Vaksin dari ARMR Sciences menargetkan overdosis dan kematian terkait fentanyl dengan mencegah efek berbahaya obat tersebut. Menurut pengumuman, hanya sedikit jumlah fentanyl—setara dengan beberapa butir pasir—cukup untuk menghentikan pernapasan seseorang. Sebagai opioid sintetis, fentanyl tidak berasa, tidak berbau, dan tidak terlihat saat dicampur dengan zat lain, menjadikannya sangat berbahaya bagi pengguna narkoba yang sering tidak menyadari keberadaannya.
Uji coba ini menandai langkah penting dalam memerangi krisis opioid melalui imunisasi. Inisiatif ARMR Sciences menyoroti upaya berkelanjutan untuk mengembangkan intervensi medis terhadap obat sintetis.

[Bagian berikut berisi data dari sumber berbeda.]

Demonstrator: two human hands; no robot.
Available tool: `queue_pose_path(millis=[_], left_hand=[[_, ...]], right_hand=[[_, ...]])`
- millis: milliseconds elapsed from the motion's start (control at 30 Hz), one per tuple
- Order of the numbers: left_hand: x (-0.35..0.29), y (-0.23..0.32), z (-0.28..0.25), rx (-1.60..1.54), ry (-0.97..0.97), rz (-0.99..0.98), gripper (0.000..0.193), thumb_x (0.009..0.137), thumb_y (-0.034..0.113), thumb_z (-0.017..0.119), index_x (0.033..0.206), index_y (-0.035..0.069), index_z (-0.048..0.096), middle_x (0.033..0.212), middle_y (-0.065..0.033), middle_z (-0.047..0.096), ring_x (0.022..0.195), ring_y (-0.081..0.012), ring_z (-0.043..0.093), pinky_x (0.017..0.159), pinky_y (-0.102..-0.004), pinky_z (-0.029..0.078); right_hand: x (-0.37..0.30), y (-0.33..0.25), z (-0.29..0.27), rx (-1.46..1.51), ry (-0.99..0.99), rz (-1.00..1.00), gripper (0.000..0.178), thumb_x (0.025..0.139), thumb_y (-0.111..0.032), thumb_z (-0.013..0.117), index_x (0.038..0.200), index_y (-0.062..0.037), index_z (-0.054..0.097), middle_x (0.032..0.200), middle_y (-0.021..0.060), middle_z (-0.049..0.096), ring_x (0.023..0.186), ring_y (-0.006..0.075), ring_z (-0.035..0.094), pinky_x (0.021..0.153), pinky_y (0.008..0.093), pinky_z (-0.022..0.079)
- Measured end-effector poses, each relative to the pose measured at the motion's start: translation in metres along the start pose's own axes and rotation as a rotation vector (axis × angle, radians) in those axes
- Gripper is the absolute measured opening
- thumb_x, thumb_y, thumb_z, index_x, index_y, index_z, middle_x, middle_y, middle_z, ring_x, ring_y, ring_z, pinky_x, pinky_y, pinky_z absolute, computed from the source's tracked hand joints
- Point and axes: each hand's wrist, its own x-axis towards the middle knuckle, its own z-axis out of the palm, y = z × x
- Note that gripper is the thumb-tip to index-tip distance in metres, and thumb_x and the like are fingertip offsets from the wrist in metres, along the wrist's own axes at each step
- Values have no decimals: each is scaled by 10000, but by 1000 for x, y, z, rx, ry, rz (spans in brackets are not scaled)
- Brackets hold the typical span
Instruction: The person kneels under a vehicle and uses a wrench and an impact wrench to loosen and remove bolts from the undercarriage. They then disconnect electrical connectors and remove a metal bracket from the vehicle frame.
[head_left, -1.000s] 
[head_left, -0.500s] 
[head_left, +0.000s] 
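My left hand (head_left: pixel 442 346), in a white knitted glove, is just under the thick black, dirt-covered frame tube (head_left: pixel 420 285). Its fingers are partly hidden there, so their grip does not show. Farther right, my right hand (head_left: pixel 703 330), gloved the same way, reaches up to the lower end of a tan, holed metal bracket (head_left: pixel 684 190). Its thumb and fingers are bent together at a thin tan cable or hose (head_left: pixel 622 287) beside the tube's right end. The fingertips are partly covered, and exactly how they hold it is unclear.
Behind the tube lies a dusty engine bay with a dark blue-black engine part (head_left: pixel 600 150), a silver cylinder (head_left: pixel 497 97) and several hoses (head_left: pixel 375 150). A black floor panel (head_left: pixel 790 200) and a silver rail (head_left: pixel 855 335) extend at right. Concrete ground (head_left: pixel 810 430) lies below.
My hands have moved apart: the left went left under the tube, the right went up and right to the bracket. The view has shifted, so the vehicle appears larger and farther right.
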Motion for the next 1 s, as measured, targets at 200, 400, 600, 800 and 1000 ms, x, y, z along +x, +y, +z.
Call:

Pengujian di Belanda siap mengevaluasi efektivitas vaksin dalam skenario dunia nyata, berpotensi menawarkan alat baru untuk pengurangan kerugian.
Potensi fentanyl dan sifatnya yang tersembunyi menggarisbawahi urgensi inovasi semacam ini. Pengguna yang mencampur zat tanpa sadar berisiko terpapar, menyebabkan kematian yang dapat dicegah. Uji coba vaksin ini bisa membuka jalan untuk aplikasi yang lebih luas jika berhasil.